Un incendie qui plaît à la Russie
L'Europe doit continuer à miser sur une perspective européenne pour la Serbie et le Kosovo, écrit l'éditorialiste Pierre Haski pour France Inter :
«La Russie a apporté son soutien à la Serbie dans cette crise naissante, trop contente de mettre de l’huile sur un feu qui implique les pays de l’OTAN. Car vingt-cinq ans après son indépendance, le Kosovo est toujours placé sous la protection de l’OTAN qui a une présence militaire sur place. … L’Union européenne tente avec beaucoup de mal de mener une médiation entre Belgrade et Pristina, en utilisant la carotte d’une adhésion à l’UE d’ici à 2030. Mais cette perspective semble encore trop aléatoire pour calmer les pulsions nationalistes des deux côtés.Il n’y a pourtant guère que l’idée européenne qui puisse pacifier, comme elle a su le faire ailleurs, un conflit inextricable.»
La Serbie en plein délire
Jutarnji list déplore l'attitude du pays voisin :
«La Serbie décrète une journée de deuil pour la mort de quatre terroristes, Novak Djoković s'exclame qu'il 'ne comprend pas comment 19 puissants Etats ont pu attaquer à l'époque la petite Serbie' et Aleksandar Vučić s'exprime à l'ONU comme s'il était l'émissaire de Loukachenko et de Poutine. ... Bien que la Serbie ait perdu des guerres au cours desquelles son peuple a commis des atrocités pour lesquelles elle a été sanctionnée et que sa propre politique ait provoqué l'exode des Serbes des pays voisins, elle reste convaincue qu'elle est un peuple élu. Qui tôt ou tard corrigera toutes les injustices dont elle a soi-disant fait l'objet. Tant que l'Occident restera les bras croisés, les Balkans seront une poudrière.»
Belgrade pourrait doubler la mise
Ukraïnska Pravda redoute que la situation dans la région s'envenime :
«Les autorités serbes ont toujours tenté de présenter tout conflit au Nord-Kosovo comme la réaction spontanée des Serbes locaux à la répression exercée par l'administration du Kosovo.
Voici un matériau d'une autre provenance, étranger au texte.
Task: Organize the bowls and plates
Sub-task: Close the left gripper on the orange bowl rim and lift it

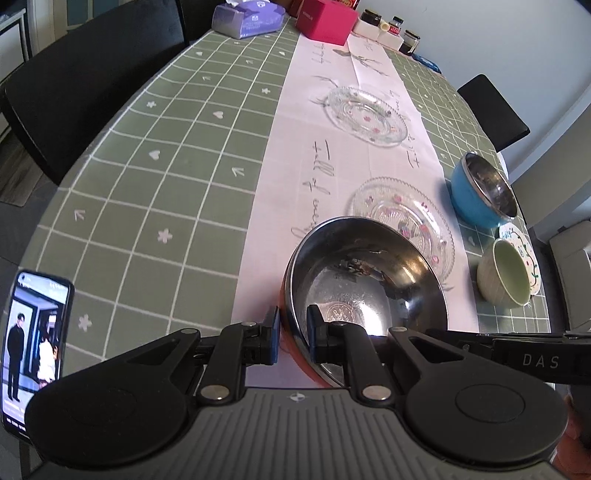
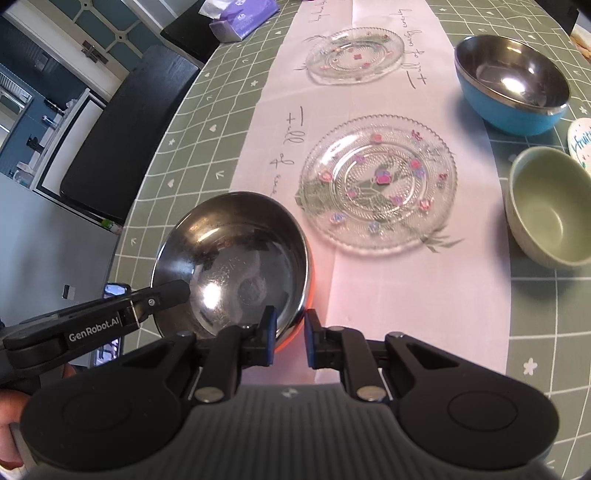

Il sera cependant très difficile de faire passer les affrontements de dimanche sous un jour favorable pour Belgrade. ... Si le Kosovo peut prouver que Belgrade a été impliquée dans l'organisation des incidents, la position de la Serbie risque de s'en trouver ébranlée. Ceci ne mènera toutefois pas nécessairement à une stabilisation dans la région. La Serbie pourrait en effet décider de doubler la mise pour faire craindre à l'Occident une reprise de la guerre, afin que celui-ci exerce une pression sur le Kosovo.»